REQUIRED ACTION: The records that follow are to be repeated exactly, with no pictures carried over.

[Stored items from a collection]

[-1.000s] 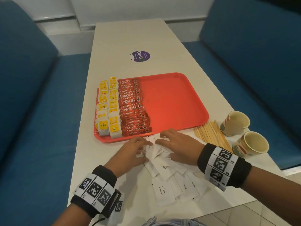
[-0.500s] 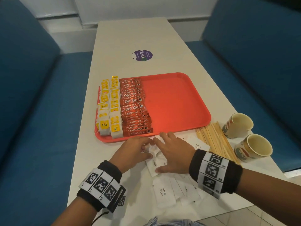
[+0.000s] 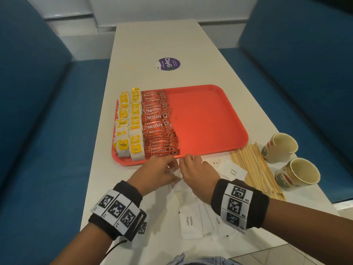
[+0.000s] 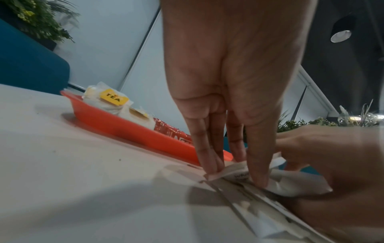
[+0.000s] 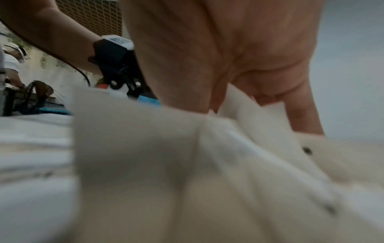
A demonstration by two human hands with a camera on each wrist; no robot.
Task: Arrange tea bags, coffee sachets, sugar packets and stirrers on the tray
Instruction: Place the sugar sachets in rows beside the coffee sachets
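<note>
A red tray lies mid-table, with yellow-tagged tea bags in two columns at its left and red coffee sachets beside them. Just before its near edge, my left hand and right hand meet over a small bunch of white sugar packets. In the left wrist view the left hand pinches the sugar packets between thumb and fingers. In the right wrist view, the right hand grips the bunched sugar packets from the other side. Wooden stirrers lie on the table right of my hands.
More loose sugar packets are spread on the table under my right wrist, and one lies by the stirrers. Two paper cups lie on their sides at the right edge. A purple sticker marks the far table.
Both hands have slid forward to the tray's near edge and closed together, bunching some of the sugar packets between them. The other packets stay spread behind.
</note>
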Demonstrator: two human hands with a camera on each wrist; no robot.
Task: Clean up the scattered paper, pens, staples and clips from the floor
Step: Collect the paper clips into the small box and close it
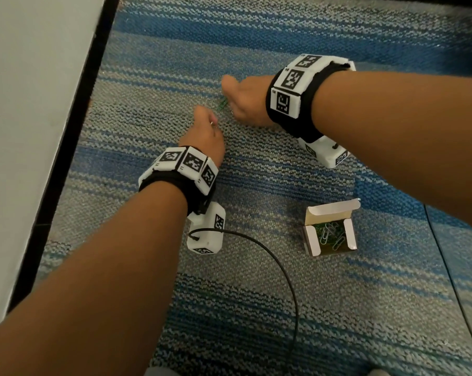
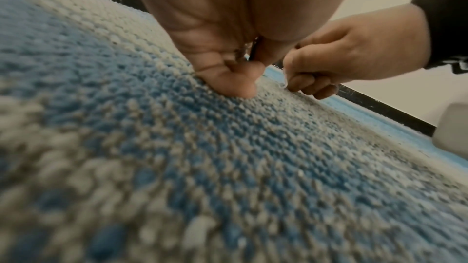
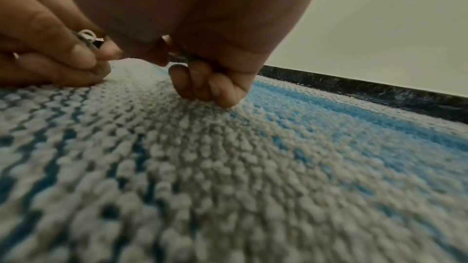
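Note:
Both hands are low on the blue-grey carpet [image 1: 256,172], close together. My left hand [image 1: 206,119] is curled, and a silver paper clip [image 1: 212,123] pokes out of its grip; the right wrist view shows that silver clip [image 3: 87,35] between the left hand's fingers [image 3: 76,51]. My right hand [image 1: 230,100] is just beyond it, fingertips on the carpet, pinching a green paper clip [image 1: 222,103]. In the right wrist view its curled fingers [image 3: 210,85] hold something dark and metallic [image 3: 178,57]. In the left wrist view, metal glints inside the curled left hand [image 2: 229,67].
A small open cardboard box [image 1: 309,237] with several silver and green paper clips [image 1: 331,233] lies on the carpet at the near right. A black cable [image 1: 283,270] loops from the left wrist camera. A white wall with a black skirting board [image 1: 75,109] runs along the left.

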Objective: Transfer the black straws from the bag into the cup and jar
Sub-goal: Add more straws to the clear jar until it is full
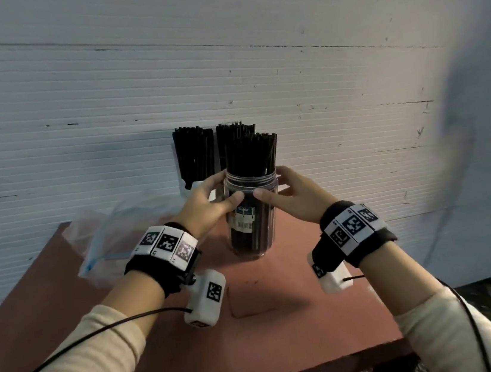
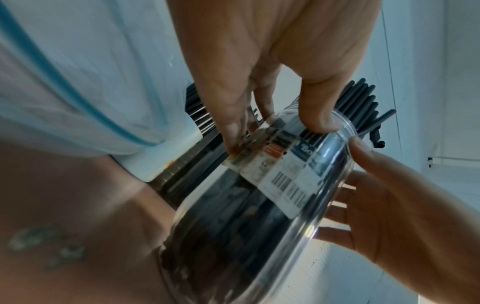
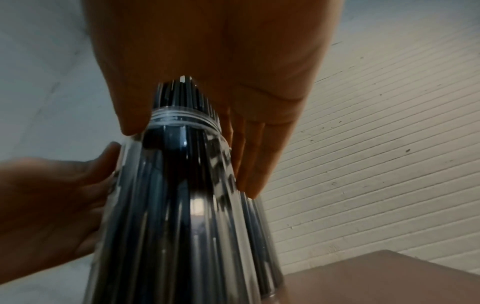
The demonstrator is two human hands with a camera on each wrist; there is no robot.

ANSWER TO THIS TASK:
[-1.000s] 
[-0.500s] 
[+0.000s] 
[+0.000s] 
[+0.000s] 
A demonstration by two human hands with a camera on each wrist; no robot.
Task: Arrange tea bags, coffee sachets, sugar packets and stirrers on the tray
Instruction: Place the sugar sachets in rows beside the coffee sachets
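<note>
A red tray lies mid-table, with yellow-tagged tea bags in two columns at its left and red coffee sachets beside them. Just before its near edge, my left hand and right hand meet over a small bunch of white sugar packets. In the left wrist view the left hand pinches the sugar packets between thumb and fingers. In the right wrist view, the right hand grips the bunched sugar packets from the other side. Wooden stirrers lie on the table right of my hands.
More loose sugar packets are spread on the table under my right wrist, and one lies by the stirrers. Two paper cups lie on their sides at the right edge. A purple sticker marks the far table.
Both hands have slid forward to the tray's near edge and closed together, bunching some of the sugar packets between them. The other packets stay spread behind.
</note>
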Demonstrator: two human hands with a camera on each wrist; no robot.
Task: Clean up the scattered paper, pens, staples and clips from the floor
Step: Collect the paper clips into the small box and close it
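Note:
Both hands are low on the blue-grey carpet [image 1: 256,172], close together. My left hand [image 1: 206,119] is curled, and a silver paper clip [image 1: 212,123] pokes out of its grip; the right wrist view shows that silver clip [image 3: 87,35] between the left hand's fingers [image 3: 76,51]. My right hand [image 1: 230,100] is just beyond it, fingertips on the carpet, pinching a green paper clip [image 1: 222,103]. In the right wrist view its curled fingers [image 3: 210,85] hold something dark and metallic [image 3: 178,57]. In the left wrist view, metal glints inside the curled left hand [image 2: 229,67].
A small open cardboard box [image 1: 309,237] with several silver and green paper clips [image 1: 331,233] lies on the carpet at the near right. A black cable [image 1: 283,270] loops from the left wrist camera. A white wall with a black skirting board [image 1: 75,109] runs along the left.
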
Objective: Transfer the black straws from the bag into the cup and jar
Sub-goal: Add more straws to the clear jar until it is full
The demonstrator is two human hands with a camera on each wrist; there is no robot.

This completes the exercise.